- _WHAT TO WORK ON_
Look through the records, and wherever the string "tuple" turns up, copy out that line.

══ MATERIAL PROVIDED

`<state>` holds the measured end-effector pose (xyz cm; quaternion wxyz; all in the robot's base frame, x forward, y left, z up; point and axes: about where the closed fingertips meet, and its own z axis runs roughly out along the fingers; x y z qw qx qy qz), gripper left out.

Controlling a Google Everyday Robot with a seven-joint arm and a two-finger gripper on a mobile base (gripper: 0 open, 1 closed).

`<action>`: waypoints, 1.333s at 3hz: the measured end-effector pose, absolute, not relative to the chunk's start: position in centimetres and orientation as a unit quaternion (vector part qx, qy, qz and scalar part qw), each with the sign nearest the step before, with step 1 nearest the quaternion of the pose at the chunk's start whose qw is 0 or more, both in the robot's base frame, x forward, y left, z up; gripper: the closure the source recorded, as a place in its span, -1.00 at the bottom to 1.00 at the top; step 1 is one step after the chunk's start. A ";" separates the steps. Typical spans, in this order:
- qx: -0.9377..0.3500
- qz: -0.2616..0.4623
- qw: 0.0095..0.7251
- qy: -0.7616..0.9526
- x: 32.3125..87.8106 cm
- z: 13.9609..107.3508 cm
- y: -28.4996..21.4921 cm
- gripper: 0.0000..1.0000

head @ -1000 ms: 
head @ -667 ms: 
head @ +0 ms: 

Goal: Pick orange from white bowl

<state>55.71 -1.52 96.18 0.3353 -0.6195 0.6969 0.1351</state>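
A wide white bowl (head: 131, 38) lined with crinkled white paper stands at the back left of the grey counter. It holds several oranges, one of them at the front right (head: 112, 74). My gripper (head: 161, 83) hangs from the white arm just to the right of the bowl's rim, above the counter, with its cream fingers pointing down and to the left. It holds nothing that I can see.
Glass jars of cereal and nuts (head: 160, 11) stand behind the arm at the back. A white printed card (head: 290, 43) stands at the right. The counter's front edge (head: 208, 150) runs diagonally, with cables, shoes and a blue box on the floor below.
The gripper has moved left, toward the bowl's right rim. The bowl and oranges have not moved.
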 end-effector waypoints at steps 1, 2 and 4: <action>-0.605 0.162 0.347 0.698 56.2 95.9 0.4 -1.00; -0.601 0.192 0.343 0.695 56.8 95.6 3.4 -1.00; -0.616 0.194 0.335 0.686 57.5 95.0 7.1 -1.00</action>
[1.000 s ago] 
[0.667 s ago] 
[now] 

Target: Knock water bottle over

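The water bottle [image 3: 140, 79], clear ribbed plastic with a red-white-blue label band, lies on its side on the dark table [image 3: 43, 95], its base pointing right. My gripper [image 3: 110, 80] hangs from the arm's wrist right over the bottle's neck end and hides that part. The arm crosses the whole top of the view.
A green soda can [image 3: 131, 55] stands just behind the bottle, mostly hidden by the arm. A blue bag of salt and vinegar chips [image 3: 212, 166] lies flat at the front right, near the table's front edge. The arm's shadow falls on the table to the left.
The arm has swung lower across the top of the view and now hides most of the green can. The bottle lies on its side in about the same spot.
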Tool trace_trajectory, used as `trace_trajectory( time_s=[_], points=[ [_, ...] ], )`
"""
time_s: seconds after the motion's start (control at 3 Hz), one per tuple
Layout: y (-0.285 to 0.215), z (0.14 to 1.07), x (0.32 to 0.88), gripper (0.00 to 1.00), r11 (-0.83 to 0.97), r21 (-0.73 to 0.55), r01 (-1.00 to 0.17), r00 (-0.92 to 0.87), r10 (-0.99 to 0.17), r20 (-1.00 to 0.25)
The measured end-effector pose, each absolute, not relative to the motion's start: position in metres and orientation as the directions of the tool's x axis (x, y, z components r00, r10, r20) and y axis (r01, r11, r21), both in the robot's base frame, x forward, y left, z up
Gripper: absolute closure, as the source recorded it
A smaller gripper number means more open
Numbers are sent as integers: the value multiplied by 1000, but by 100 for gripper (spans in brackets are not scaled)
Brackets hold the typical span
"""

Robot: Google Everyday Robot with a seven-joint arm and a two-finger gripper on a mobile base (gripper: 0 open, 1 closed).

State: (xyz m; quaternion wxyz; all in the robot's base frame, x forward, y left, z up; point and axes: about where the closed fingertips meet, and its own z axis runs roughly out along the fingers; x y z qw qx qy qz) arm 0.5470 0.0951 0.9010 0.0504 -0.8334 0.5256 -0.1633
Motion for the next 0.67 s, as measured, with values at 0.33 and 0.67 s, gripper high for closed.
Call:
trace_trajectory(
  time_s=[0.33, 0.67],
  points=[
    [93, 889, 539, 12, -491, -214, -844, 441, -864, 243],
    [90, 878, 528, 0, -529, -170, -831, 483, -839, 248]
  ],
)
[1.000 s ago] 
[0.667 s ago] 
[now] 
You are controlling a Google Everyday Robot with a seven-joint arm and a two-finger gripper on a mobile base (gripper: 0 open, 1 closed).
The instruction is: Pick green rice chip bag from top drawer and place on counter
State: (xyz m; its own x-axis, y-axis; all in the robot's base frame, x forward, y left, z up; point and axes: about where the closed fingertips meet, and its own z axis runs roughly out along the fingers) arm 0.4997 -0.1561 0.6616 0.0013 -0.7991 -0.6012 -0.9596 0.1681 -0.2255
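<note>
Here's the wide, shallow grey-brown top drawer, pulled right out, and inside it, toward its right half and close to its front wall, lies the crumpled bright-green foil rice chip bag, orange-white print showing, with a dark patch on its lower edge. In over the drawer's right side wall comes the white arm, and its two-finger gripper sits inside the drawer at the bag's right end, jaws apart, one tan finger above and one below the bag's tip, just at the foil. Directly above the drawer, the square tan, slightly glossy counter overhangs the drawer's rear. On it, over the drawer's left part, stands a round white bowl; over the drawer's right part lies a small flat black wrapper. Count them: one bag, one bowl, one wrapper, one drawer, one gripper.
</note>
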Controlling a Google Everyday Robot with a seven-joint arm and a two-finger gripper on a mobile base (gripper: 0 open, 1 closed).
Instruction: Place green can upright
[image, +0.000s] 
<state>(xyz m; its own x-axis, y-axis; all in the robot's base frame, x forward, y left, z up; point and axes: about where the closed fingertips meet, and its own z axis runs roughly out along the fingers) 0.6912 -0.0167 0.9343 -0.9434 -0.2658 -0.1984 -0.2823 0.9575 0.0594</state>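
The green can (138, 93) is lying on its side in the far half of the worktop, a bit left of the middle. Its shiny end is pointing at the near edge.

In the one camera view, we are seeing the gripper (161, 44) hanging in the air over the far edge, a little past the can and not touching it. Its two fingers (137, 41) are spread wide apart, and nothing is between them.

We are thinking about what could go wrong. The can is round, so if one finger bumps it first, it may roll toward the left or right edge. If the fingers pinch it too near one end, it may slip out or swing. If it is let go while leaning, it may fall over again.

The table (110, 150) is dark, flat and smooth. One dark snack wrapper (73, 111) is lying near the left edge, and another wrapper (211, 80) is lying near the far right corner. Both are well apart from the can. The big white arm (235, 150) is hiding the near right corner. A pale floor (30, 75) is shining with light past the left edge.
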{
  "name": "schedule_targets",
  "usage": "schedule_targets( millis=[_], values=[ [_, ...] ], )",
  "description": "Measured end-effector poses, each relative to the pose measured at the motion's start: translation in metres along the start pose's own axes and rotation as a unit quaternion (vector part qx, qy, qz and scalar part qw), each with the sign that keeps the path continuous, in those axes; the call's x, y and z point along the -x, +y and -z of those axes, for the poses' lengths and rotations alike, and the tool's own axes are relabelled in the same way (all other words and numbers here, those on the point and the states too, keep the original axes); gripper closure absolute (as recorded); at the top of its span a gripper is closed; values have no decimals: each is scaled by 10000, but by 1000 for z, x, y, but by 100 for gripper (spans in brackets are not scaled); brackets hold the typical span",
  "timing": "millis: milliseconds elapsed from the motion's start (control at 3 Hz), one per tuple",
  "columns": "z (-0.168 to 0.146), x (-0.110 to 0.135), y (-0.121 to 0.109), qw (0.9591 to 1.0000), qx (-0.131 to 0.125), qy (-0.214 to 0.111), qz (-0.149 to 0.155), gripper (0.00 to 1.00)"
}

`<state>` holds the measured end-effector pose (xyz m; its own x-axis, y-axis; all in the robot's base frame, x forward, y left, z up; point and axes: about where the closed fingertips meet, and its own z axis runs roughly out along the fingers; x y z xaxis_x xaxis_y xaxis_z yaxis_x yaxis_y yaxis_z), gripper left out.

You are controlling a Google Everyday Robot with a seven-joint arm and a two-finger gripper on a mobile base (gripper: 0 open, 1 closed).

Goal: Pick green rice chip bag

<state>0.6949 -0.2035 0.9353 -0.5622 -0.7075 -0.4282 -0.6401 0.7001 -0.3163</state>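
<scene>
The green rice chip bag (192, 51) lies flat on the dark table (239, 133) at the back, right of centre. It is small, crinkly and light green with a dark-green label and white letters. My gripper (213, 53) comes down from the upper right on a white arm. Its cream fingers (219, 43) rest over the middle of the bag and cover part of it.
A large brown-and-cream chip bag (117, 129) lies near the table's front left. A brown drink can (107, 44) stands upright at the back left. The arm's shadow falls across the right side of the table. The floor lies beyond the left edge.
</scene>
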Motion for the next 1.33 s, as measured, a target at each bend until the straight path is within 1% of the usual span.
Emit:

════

- _EXERCISE ANSWER_
time_s: seconds after the motion's start (control at 3 Hz), one per tuple
  "timing": "millis: milliseconds elapsed from the motion's start (control at 3 Hz), one per tuple",

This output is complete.